Scientists create lightsaber … sort of

Gage Skidmore/Flickr

Harvard scientists have created a lightsaber. Before you start thinking of amputating arms, they didn’t actually ‘create’ a lightsaber. Instead, a joint Harvard-MIT research team has “managed to coax photons into binding together to form molecules”, creating “photonic molecules.”
Those molecules basically behave like the green (or red, if you’re a Sith Lord) glowing stuff you’d find in a lightsaber. Mikhail Lukin, who led the team along with Vladan Vuletic, says science reflects that of the movies.

“It’s not an in-apt analogy to compare this to light sabers. When these photons interact with each other, they’re pushing against and deflect each other. The physics of what’s happening in these molecules is similar to what we see in the movies,” said Lukin.

And even if you aren’t a Star Wars geek, the science behind all this is groundbreaking. Photons have never before bound together, and until recently, this state of matter had been purely theoretical. To make them bind, the scientists had to blast photons through a cloud of rubidium atoms, forming something known as a “Rydberg blockade.” And if that doesn’t sound like science-fiction, I don’t know what does.
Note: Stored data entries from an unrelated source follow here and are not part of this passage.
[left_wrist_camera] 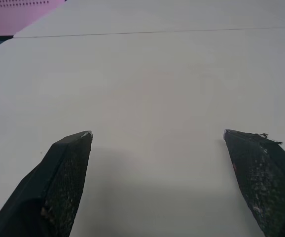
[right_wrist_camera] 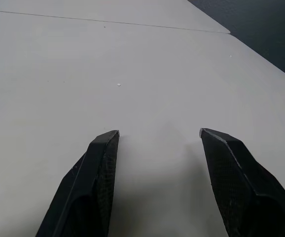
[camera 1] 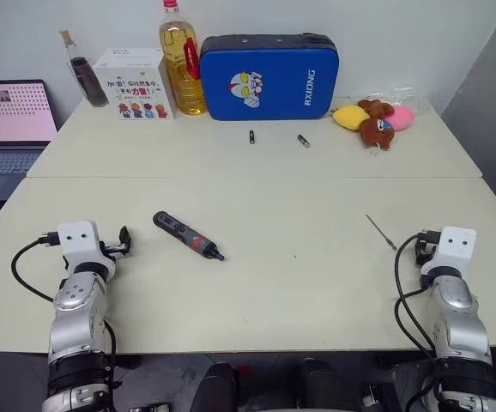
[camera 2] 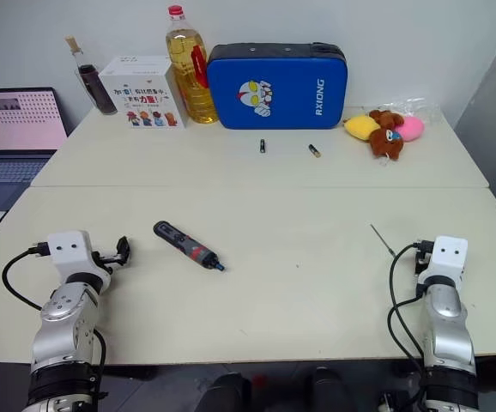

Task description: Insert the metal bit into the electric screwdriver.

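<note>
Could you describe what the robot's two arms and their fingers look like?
Both arms are silvery-grey metal segments, each topped by a white boxy wrist block with two small dark dots. Black cables loop beside the left arm and the right arm. The left gripper and right gripper each have two black, wedge-shaped fingers with a finely textured inner face.

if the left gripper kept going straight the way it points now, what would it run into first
Probably nothing nearby: the left gripper, fingers open, points forward over bare table. The electric screwdriver lies off to its right, likely outside that line. Depth beyond is unclear.
</note>
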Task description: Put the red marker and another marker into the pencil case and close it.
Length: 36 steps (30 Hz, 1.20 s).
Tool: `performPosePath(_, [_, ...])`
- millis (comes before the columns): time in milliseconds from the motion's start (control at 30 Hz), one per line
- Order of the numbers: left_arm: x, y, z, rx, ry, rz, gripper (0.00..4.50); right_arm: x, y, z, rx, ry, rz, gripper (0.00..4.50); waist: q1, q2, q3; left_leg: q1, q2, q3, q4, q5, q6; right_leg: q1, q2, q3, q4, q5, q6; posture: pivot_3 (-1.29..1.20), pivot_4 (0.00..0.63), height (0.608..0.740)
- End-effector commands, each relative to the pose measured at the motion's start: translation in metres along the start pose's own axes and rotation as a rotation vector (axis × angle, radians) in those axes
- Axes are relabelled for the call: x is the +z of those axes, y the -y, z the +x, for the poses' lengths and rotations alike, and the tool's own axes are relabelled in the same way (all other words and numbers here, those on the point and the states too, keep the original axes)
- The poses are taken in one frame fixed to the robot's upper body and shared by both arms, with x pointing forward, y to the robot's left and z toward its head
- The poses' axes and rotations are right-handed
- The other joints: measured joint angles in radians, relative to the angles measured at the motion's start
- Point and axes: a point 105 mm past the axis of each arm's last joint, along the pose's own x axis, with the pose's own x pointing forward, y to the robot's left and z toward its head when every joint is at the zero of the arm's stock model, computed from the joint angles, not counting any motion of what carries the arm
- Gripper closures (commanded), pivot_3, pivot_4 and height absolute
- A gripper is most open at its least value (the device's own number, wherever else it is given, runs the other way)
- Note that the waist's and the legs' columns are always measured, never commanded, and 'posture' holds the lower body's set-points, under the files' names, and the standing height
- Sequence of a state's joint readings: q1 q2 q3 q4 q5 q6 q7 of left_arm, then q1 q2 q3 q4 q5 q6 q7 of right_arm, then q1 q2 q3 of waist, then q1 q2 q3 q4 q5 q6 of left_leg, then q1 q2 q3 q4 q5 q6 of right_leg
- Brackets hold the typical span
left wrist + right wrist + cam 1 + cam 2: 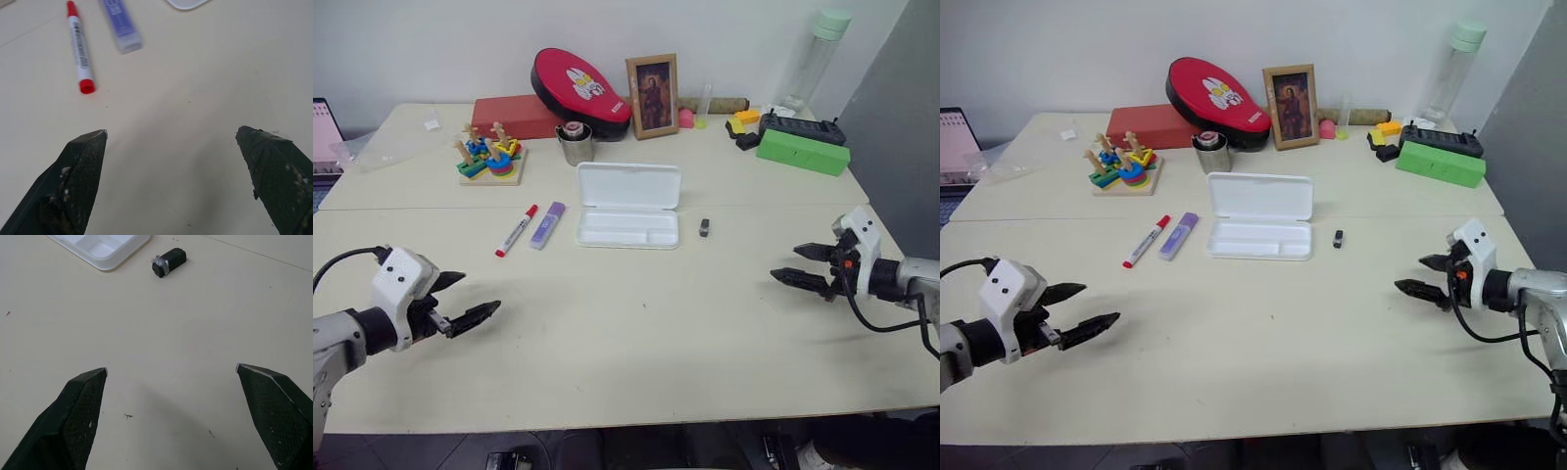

Plus, Mikhail Lukin is looking towards future applications.

“It feeds into the bigger picture of what we’re doing because photons remain the best possible means to carry quantum information. The handicap, though, has been that photons don’t interact with each other,” said Lukin.

Which means this discovery might lead to advances in quantum computing. So…instead of Star Wars, we could be getting 2001: A Space Odyssey.